Result: ZERO contradictions, ZERO runtime variations

Fix 3: Increased Token Limit

// BEFORE
max_tokens: 2500 // Too tight

// AFTER
max_tokens: 3000 // 20% buffer

Calculation:

  • Intro: ~150 tokens
  • 3 products × 3-4 sentences × ~80 tokens = 720-960 tokens
  • Total needed: ~900-1100 tokens
  • New limit: 3000 (comfortable buffer for Estonian)

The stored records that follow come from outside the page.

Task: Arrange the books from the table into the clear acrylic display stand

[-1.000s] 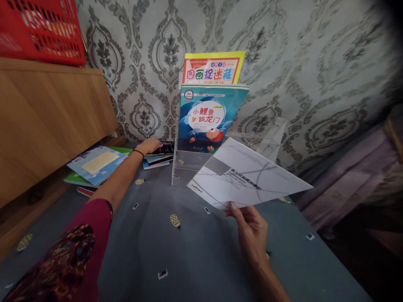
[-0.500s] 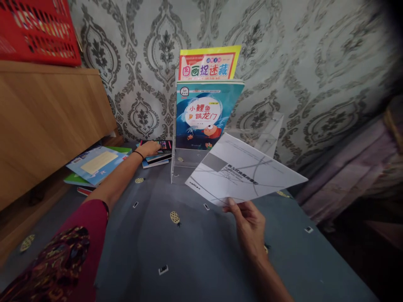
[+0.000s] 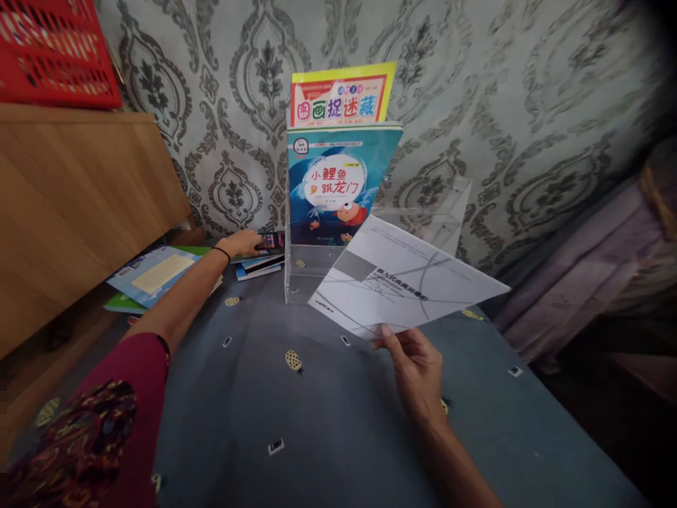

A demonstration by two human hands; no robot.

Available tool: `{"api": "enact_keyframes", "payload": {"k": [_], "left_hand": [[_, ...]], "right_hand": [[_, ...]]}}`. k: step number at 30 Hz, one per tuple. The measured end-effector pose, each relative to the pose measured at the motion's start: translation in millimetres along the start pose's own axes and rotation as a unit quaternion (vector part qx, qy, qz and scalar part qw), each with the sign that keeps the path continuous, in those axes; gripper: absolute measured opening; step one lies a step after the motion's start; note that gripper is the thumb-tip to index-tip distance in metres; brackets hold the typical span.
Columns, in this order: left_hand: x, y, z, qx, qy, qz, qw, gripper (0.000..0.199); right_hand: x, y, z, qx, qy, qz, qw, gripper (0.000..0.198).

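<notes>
My right hand [image 3: 417, 367] pinches a white booklet [image 3: 405, 279] by its lower edge, thumb on the cover, holding it tilted above the cloth. At the back left, my left hand [image 3: 243, 244] has its fingers closed at the left side of a black book [image 3: 272, 242] with pink print; the fingertips are partly hidden. Beneath that book lies a small stack of books [image 3: 259, 268]. A clear acrylic stand [image 3: 288, 282] holds a blue picture book [image 3: 338, 187] upright in front, with a yellow-edged book [image 3: 343, 99] behind it.
At left, a blue book [image 3: 153, 271] and a green one [image 3: 124, 302] lie beside a wooden cabinet [image 3: 79, 204] that carries a red basket [image 3: 58, 56]. Patterned wallpaper [image 3: 238, 85] rises behind the stand. Grey-blue cloth [image 3: 222, 409] covers the surface; a pale curtain [image 3: 576, 268] hangs right.
My left hand has drawn slightly left, and the black book under its fingers now sits at a different tilt. The whole view has shifted a little; my right hand still holds the white booklet.
</notes>
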State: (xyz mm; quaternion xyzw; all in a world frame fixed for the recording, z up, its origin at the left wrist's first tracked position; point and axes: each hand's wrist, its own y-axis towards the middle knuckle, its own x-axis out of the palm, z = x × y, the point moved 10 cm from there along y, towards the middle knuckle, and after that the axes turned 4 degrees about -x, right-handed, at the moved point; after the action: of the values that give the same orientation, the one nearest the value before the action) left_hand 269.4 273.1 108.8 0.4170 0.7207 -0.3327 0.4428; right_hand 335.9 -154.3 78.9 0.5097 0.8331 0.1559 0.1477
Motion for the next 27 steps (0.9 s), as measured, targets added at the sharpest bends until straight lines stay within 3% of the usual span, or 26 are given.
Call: {"api": "enact_keyframes", "payload": {"k": [5, 10, 20, 27], "left_hand": [[14.4, -4.6, 4.0, -0.011, 0.002, -0.018, 1.0, 0.044], [19.3, -4.2, 8.8, -0.022, 0.005, -0.019, 1.0, 0.042], [-12.6, -9.7, -6.8, -0.037, 0.011, -0.012, 0.999, 0.048], [21.4, -35.2, 14.0, -0.041, -0.007, -0.044, 0.998, 0.066]], "right_hand": [[-0.5, -0.2, 5.4, 0.001, 0.006, 0.003, 1.0, 0.032], [1.0, 0.0, 1.6, -0.004, -0.003, -0.001, 1.0, 0.036], [0.6, -0.5, 1.9, 0.003, -0.003, 0.001, 1.0, 0.04], [5.4, -2.1, -1.8, -0.004, 0.009, -0.016, 1.0, 0.042]]}}
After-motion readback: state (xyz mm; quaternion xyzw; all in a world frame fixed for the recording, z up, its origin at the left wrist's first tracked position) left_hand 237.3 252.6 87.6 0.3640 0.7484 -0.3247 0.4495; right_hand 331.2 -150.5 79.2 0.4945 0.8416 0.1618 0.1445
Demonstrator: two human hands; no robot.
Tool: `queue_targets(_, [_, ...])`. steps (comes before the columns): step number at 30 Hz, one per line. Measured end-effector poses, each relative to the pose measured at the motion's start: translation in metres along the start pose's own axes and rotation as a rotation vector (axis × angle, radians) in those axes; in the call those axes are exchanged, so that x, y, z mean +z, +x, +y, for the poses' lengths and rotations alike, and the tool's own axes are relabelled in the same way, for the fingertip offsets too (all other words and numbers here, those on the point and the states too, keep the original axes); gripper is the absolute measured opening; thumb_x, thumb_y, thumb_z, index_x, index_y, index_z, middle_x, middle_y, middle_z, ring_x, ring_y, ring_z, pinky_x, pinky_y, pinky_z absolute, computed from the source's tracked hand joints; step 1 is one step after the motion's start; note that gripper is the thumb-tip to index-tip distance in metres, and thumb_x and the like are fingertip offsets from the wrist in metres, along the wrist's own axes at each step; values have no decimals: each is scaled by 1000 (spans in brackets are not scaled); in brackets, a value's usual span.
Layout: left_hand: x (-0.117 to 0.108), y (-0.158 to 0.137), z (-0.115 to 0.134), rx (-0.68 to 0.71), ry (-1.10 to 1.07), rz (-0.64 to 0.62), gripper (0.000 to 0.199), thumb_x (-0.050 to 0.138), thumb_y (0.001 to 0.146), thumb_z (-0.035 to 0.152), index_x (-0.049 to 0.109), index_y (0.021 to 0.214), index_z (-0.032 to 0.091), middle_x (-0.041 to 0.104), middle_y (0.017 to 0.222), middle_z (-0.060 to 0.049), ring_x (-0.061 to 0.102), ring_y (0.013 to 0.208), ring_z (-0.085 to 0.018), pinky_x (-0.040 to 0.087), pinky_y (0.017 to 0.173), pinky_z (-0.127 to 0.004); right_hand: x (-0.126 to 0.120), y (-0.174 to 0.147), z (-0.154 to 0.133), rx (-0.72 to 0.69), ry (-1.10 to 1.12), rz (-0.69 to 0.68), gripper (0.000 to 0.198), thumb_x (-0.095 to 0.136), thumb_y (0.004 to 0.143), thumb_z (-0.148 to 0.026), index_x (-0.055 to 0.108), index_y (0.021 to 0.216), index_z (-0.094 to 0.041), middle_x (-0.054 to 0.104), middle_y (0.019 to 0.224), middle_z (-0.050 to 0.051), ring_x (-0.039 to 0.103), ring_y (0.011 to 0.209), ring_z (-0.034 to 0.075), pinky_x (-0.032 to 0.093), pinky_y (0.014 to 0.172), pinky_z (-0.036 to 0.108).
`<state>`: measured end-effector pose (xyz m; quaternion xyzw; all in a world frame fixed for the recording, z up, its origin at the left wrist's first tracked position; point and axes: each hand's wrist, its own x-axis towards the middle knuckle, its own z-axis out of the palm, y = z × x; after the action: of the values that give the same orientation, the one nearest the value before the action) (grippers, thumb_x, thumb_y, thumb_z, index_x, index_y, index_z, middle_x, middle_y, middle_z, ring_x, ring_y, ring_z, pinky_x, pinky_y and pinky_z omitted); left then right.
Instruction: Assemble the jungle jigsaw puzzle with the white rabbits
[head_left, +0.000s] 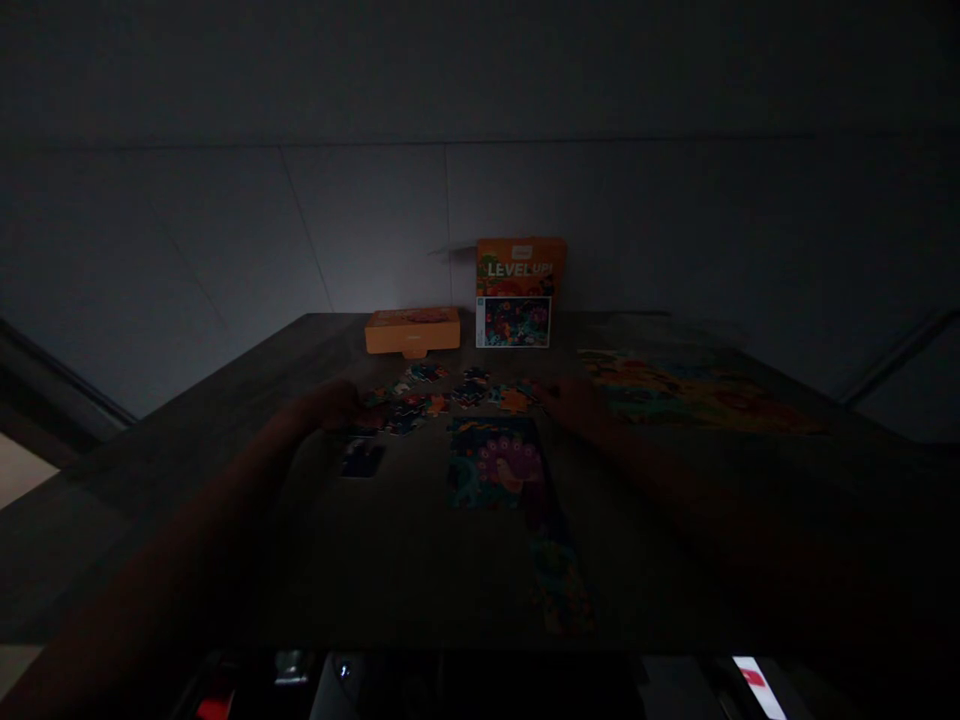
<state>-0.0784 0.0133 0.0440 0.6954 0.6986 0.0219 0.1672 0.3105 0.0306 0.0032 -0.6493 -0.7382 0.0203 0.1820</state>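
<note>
Light is low. Clock positions are taken from the joined jigsaw section of dark cardboard pieces printed with a pink-fanned bird [495,465], which lies flat on the dark, flat-topped table [337,560]; twelve o'clock faces the wall. The bare left hand [337,403] is at ten o'clock, low at the near-left edge of the loose multicoloured cardboard jigsaw pieces [409,410], which spread from ten to one o'clock. The bare right hand [574,400] is near two o'clock, fingers extended to the right end of those pieces. Whether either hand grips a piece cannot be told in this darkness. A small dark block of pieces [362,460] lies at nine o'clock; a narrow printed strip [562,575] runs toward five. An orange cardboard box [521,260] lettered "LEVEL UP!" stands at twelve, a white-bordered picture card [516,322] upright before it. A low orange carton [412,332] rests at eleven. A yellow-and-green printed sheet [697,395] lies between two and three.
</note>
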Motion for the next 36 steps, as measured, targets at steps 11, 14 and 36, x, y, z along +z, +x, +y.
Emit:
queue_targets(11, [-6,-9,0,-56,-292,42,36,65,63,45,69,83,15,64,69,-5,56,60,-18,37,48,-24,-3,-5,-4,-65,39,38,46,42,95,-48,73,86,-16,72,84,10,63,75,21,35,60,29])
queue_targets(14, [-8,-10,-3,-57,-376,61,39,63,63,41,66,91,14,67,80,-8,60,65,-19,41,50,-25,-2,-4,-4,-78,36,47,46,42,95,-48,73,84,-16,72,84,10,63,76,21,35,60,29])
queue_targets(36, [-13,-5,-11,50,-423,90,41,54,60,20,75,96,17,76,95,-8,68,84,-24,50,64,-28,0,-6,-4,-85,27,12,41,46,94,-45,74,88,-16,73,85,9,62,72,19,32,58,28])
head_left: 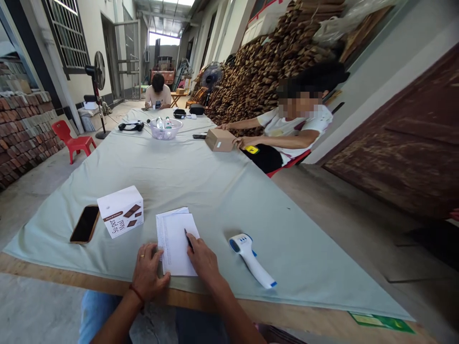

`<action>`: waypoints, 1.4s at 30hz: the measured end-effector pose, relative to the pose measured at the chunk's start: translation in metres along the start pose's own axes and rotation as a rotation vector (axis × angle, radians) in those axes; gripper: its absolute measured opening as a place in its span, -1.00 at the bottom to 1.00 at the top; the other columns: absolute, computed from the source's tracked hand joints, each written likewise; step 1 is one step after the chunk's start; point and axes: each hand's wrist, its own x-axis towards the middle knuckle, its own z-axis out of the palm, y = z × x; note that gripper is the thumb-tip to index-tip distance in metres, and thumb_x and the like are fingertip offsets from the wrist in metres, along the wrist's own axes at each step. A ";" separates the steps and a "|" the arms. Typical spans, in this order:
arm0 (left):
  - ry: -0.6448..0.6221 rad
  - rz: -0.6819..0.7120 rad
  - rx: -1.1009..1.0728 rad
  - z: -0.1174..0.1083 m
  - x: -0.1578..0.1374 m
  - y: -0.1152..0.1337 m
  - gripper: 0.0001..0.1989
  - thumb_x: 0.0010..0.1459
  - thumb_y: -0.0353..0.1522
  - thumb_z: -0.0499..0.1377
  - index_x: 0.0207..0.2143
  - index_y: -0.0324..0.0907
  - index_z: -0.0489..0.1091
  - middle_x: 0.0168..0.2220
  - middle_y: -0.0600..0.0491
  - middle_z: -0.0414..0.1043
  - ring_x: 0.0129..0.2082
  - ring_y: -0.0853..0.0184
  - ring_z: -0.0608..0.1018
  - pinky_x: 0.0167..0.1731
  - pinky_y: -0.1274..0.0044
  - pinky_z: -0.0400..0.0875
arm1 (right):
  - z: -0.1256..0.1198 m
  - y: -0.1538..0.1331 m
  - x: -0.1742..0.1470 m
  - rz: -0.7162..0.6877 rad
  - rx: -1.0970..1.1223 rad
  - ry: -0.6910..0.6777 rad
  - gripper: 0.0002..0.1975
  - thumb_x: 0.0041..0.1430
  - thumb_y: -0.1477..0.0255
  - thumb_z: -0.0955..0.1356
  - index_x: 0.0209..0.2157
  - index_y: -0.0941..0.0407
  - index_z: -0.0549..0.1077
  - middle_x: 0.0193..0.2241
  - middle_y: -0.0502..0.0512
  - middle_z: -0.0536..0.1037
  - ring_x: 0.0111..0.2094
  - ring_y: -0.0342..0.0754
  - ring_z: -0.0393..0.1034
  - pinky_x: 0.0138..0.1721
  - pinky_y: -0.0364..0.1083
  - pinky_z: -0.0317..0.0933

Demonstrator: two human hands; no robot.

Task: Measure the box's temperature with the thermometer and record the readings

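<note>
White sheets of paper [178, 239] with rows of writing lie stacked on the cloth in front of me. My left hand [148, 272] rests at their lower left, fingers apart, with the tips touching the paper's edge. A dark pen [187, 237] is in the closed fingers of my right hand [203, 260], its tip over the top sheet. Left of the paper stands a white box [122, 210] printed with brown bars. Farther left is a dark-screened phone [84, 224]. On the right lies a white and blue infrared thermometer [252, 260].
A pale green cloth [154, 177] covers the table. Across on the right, a seated person holds a cardboard box [220, 140]. Farther back are a clear plastic basin [165, 129] with bottles and another person. A red chair [73, 141] and a fan [98, 71] stand left.
</note>
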 end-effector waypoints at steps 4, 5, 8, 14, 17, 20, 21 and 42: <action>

Fix 4: Repetition Detection (Safety Net)

// Detection thresholds
const CONSECUTIVE_THRESHOLD = 3; // "cover cover cover"
const REPETITION_THRESHOLD = 3; // Frequent repetition
const REPETITION_WINDOW = 20; // Last 20 words

// In streaming loop
const lastWords = accumulatedWords.slice(-REPETITION_WINDOW);
const wordCounts = new Map<string, number>();

for (const word of lastWords) {
wordCounts.set(word, (wordCounts.get(word) || 0) + 1);

if (wordCounts.get(word)! >= REPETITION_THRESHOLD) {
console.warn('[REPETITION] Detected:', word);
break; // Stop streaming
}
}

Test Results

Query: "ingliskeelne raamat"

Before:

AI: "This classic edition offers the iconic black cover cover cover cover"
  • Repetition
  • Cutoff
  • Poor UX

After:

AI: "Great, valisin sulle kaks suurepärast ingliskeelset raamatut:

1. **Czar's Madman**
See on ingliskeelne teos, mis kuulub ilukirjanduse kategooriasse...

2. **Lord Of The Rings II: Two Towers**
See ingliskeelne ilukirjandusteos on tõeline klassik..."
  • NO repetition
  • Complete sentences
  • Proper 3-4 sentence descriptions

Safety net status: Repetition detection NOT triggered - confirms root causes fixed

Why Estonian Was More Affected

  1. Longer tokens: Estonian words = more tokens per semantic unit

    • "poetry book" (English) = 2-3 tokens
    • "luuleraamat" (Estonian) = 3-4 tokens
  2. Truncation hit harder: 80-char limit cuts more meaning

  3. Less training data: GPT models have less Estonian

    • English: Robust under pressure
    • Estonian: More fragile, degrades faster

After fix: Estonian responses as good as English now.